Procuradoria diz que tem provas suficientes para processar Jacob Zuma, provável futuro presidente do país

Agências internacionais,

20 de dezembro de 2007 | 08h27

A Procuradoria da África do Sul afirmou nesta quinta-feira, 20, que existem evidências suficientes para processar o novo líder do partido do governo, Jacob Zuma, de corrupção.
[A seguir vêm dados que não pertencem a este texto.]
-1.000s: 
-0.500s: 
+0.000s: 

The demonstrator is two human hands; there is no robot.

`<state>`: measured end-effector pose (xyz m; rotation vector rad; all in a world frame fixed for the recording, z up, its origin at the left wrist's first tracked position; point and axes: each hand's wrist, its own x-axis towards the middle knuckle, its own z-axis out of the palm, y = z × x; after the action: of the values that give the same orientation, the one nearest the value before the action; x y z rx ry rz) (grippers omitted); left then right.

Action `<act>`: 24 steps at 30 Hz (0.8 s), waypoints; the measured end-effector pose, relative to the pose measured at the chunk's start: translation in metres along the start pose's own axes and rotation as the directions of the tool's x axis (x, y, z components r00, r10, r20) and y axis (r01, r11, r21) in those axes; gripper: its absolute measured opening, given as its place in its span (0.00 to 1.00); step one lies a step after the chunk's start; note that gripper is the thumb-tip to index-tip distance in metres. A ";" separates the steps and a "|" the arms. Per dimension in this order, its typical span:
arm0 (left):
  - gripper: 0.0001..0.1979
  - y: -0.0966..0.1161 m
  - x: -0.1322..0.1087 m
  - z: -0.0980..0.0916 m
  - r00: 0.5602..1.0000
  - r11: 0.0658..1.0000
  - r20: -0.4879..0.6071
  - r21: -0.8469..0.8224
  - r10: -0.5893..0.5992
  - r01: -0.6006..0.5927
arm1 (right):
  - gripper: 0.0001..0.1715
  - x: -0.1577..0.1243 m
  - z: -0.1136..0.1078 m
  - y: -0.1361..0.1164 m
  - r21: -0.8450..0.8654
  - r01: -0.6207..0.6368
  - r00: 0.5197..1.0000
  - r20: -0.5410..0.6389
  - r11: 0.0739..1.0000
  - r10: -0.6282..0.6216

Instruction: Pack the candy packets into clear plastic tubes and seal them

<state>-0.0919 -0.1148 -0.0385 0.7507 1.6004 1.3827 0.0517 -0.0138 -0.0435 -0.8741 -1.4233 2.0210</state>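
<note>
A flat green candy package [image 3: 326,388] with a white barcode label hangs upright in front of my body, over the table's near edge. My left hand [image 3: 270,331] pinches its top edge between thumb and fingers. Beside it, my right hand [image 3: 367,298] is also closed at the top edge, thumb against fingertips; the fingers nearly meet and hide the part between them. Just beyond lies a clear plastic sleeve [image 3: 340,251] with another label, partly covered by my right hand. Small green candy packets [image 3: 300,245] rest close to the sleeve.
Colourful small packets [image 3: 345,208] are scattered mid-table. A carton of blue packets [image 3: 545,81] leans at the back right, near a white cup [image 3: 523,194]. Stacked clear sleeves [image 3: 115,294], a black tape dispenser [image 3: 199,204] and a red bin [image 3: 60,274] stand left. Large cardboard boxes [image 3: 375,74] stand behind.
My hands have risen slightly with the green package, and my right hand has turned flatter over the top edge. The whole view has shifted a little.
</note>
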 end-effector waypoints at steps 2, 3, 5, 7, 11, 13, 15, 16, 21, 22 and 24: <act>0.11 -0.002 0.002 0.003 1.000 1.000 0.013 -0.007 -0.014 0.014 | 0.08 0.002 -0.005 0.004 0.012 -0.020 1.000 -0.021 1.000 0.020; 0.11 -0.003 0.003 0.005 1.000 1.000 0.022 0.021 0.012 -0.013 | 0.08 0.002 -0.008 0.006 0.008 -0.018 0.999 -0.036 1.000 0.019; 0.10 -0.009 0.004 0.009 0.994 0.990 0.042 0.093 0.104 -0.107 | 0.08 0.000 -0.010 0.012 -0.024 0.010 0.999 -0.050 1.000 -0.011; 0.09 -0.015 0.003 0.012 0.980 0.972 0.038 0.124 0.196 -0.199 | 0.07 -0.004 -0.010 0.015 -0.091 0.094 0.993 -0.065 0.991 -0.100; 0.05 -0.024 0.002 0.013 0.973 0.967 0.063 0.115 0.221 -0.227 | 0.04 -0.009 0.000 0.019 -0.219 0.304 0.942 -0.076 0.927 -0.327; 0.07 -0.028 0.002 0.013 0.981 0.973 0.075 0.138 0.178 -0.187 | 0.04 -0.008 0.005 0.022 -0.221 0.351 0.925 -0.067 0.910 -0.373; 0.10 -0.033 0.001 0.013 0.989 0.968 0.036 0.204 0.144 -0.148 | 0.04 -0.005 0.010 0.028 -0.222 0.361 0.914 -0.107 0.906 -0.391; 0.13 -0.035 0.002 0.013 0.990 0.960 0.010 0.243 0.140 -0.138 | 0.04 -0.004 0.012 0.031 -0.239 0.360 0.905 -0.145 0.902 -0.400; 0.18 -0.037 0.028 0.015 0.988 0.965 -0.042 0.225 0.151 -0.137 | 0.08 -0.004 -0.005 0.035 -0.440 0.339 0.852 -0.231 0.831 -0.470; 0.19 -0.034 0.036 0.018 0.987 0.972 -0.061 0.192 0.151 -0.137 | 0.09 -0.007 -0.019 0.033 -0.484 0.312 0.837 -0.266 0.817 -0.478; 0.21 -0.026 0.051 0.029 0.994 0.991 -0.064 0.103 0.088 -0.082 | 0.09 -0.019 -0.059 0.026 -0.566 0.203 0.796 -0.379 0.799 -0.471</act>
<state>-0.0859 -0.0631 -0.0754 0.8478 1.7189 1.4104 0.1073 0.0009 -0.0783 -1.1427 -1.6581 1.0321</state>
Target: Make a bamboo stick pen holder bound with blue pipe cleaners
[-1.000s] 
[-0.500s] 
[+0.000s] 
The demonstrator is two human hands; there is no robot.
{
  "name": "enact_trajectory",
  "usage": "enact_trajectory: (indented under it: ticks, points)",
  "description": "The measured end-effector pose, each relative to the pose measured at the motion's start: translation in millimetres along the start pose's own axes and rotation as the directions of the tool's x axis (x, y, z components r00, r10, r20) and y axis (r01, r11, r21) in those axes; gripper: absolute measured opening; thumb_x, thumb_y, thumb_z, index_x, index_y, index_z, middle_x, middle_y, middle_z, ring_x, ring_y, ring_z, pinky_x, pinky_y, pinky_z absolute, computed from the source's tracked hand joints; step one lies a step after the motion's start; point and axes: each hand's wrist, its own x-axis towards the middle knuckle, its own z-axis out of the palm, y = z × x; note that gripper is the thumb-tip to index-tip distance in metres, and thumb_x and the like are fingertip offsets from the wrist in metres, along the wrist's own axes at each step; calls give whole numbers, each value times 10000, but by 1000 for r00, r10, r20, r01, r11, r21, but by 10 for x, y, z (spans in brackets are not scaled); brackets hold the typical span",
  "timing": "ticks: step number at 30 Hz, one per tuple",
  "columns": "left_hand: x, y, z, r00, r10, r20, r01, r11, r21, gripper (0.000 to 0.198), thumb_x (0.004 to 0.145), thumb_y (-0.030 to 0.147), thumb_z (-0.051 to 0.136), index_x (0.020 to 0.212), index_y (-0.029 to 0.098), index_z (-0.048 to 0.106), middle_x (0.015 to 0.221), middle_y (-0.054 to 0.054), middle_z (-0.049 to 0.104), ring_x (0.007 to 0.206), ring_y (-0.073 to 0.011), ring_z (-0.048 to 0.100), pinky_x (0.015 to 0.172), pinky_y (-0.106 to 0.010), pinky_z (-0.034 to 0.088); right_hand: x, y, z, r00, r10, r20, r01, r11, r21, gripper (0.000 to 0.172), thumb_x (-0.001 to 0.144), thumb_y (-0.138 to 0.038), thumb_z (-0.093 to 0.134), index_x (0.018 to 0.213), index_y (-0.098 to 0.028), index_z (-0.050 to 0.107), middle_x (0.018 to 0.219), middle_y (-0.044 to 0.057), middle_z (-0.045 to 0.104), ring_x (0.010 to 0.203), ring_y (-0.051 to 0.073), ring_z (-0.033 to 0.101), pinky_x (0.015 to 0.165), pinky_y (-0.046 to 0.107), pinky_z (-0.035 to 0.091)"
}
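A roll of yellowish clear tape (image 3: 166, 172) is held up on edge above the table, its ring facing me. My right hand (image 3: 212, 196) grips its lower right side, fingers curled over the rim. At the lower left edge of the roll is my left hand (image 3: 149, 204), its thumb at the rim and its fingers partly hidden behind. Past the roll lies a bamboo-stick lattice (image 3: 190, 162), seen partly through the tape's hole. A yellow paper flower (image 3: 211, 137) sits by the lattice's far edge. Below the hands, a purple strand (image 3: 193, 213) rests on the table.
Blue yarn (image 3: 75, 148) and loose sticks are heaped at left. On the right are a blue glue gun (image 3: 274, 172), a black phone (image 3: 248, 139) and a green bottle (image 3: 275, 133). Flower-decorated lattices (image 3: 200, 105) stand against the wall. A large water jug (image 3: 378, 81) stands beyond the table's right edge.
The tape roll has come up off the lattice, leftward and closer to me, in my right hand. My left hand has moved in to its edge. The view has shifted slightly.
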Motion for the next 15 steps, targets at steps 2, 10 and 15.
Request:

O alto-procurador Mokotedi Mpshe afirmou que uma decisão final contra o provável futuro presidente do país é "iminente". O Congresso Nacional Africano, maior partido da África do Sul, elegeu na terça-feira Zuma como líder, derrotando o presidente Thabo Mbeki. A vitória praticamente garante a Zuma o cargo de presidente do país, embora a eleição seja em 2009. A maioria da população negra sul-africana vota em bloco no CNA, que simboliza a luta contra o apartheid. Como o partido tem uma fatia cativa de 60% do eleitorado, Zuma seria eleito sem sobressaltos. As acusações contra o novo líder do partido envolvem a compra ilegal de armas. Zuma, de 65 anos, nega ter feito qualquer coisa de errado. Segundo o repórter da BBC Will Ross, a declaração do procurador surpreendeu muitas pessoas. Zuma foi afastado da vice-presidência do país em 2005 pelo presidente Thabo Mbeki, depois de ser envolvido em um escândalo que condenou o seu ex-conselheiro financeiro Schabir Shaik por fraudes e corrupção. Zuma também foi absolvido de uma acusação de estupro. Ele disse que ambas as acusações tiveram motivação política.